A single number is required: the count of lines in the entries below that include the word "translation".
:: Data provided
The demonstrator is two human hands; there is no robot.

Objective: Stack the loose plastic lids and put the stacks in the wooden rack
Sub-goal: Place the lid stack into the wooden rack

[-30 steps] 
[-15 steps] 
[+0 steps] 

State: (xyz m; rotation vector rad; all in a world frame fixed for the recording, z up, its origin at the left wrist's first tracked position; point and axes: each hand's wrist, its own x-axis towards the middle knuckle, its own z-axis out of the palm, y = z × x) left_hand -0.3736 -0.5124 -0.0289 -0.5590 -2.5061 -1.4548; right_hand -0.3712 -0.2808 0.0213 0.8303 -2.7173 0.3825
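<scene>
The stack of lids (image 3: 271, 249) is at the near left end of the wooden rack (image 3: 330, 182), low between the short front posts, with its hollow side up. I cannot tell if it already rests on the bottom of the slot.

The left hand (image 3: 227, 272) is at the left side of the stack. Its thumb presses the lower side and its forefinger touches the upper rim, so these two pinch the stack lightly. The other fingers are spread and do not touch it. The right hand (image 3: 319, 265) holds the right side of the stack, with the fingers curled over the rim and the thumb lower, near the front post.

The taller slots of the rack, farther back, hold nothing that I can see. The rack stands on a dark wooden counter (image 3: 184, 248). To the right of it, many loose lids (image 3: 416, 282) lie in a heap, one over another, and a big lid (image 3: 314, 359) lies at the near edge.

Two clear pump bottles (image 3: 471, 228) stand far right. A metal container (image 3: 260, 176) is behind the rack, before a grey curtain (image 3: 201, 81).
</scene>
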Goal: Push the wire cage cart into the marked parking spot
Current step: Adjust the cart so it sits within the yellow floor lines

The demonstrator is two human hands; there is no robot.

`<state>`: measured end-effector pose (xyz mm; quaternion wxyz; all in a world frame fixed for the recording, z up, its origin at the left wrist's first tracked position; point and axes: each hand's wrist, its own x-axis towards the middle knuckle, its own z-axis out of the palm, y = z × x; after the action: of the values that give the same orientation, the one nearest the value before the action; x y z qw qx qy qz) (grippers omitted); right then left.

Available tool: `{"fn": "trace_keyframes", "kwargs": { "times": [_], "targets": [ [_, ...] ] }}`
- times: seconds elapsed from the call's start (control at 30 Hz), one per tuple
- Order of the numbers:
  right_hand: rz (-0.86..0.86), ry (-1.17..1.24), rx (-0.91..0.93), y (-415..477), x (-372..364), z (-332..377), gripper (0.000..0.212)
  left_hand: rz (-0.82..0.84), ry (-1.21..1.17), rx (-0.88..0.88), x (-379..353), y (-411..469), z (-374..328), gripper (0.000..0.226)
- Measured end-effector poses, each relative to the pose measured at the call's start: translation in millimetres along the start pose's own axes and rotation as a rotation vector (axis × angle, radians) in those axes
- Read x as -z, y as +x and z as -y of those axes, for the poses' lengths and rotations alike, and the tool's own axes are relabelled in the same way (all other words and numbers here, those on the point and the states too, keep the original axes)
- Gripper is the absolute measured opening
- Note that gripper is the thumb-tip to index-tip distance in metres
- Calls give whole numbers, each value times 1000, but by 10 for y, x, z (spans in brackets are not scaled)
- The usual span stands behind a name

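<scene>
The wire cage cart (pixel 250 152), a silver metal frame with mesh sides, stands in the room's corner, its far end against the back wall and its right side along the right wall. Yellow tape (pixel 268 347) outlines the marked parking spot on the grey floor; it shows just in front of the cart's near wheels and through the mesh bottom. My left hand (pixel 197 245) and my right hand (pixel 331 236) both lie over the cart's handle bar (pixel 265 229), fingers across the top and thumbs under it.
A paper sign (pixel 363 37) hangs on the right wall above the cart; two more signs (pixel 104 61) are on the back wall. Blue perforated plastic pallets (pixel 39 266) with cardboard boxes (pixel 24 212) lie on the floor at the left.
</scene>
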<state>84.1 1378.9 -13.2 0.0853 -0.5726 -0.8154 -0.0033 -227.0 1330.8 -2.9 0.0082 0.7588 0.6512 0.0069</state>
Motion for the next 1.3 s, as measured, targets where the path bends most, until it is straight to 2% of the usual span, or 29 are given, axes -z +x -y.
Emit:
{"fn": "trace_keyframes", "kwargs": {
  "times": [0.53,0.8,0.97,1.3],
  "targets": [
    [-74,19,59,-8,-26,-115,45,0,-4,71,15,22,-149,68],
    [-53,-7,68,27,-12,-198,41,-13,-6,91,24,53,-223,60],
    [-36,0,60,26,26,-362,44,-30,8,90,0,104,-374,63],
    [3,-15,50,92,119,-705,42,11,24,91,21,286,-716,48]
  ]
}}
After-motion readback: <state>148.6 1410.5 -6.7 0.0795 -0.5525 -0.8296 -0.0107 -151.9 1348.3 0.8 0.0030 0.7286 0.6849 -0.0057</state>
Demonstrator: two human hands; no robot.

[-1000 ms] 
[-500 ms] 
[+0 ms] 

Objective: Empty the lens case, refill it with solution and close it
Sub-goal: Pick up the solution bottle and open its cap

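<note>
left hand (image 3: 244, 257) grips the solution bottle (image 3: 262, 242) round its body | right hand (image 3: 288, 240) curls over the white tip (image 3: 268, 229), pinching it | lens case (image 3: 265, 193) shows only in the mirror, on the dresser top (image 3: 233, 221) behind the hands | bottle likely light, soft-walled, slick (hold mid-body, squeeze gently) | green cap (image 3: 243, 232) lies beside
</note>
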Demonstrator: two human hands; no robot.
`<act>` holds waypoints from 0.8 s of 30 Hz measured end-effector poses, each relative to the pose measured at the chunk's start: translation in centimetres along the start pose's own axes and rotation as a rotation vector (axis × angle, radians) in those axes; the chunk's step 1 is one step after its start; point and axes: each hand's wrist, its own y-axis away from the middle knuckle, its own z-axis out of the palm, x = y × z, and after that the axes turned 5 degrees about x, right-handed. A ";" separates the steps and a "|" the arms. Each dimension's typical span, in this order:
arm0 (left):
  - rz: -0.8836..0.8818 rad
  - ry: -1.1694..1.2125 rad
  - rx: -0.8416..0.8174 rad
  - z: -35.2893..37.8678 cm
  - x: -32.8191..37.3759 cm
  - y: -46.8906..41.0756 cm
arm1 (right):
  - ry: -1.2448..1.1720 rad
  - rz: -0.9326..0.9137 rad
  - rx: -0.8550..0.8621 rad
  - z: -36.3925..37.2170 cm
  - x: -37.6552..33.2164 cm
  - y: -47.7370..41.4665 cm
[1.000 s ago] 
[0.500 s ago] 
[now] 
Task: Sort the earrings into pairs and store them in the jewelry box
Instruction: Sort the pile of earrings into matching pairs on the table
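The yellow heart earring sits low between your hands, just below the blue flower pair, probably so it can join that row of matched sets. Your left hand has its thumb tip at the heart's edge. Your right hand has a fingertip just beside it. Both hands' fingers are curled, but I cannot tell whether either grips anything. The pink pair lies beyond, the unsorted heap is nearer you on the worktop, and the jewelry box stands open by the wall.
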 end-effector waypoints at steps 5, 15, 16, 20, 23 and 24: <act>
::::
Answer box: 2